Anybody that takes the time to study bicycle history knows that just about every "new and better" thing has already been done. The 650b conversions I do are basically copies of what the french constructeurs were doing in the 50's, which isn't too far from the "sports touring" bikes that we now realize were just about right.

Modern disk brakes are much better than earlier attempts, but I'd also have to say that most people don't need them. Oddly enough, the MAFAC centerpulls of old work just fine, play well with fenders, and can be purchased new as Compass Rene Herse or Paul for multiples of what you can find a good set of used RAID's for.

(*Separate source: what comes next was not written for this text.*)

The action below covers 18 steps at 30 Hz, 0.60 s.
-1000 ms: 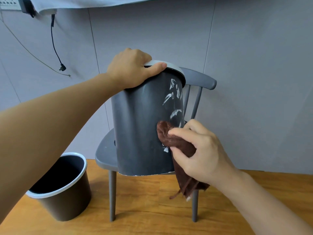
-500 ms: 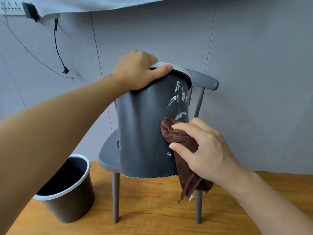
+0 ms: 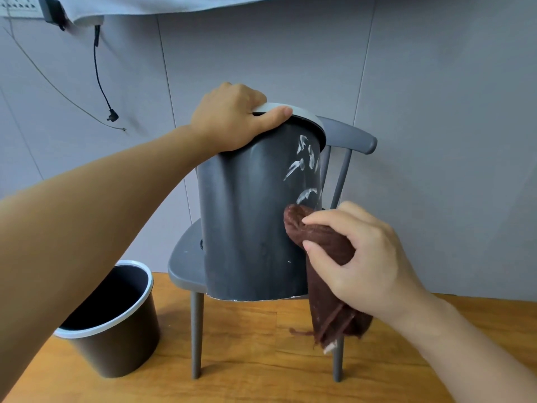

Tires, plump, lightweight, supple tires are the real improvement, IMO. For years marketing sold us on skinny high pressure tires, which meant staying away from those nearly car free gravel roads that you and I enjoy. I've never ridden in Kansas, but I imagine gravel roads there to be similar to the wheatfields of the Palouse in Eastern Washington. scozim introduced several of us to them on a ride he organized a couple of years ago. It was the first time I tried "floating" on gravelly washboard, pushing a good pace and finding it quite fun!

Yeah, that's the big appeal of gravel: very few cars. Marketing people need to make a living, so we're sold "gravel bikes" when maybe all you need to do is pull that 70's-80's sports tourer out of the garage and put some new fat rubber on it. And as you imply, they ride great on pavement too!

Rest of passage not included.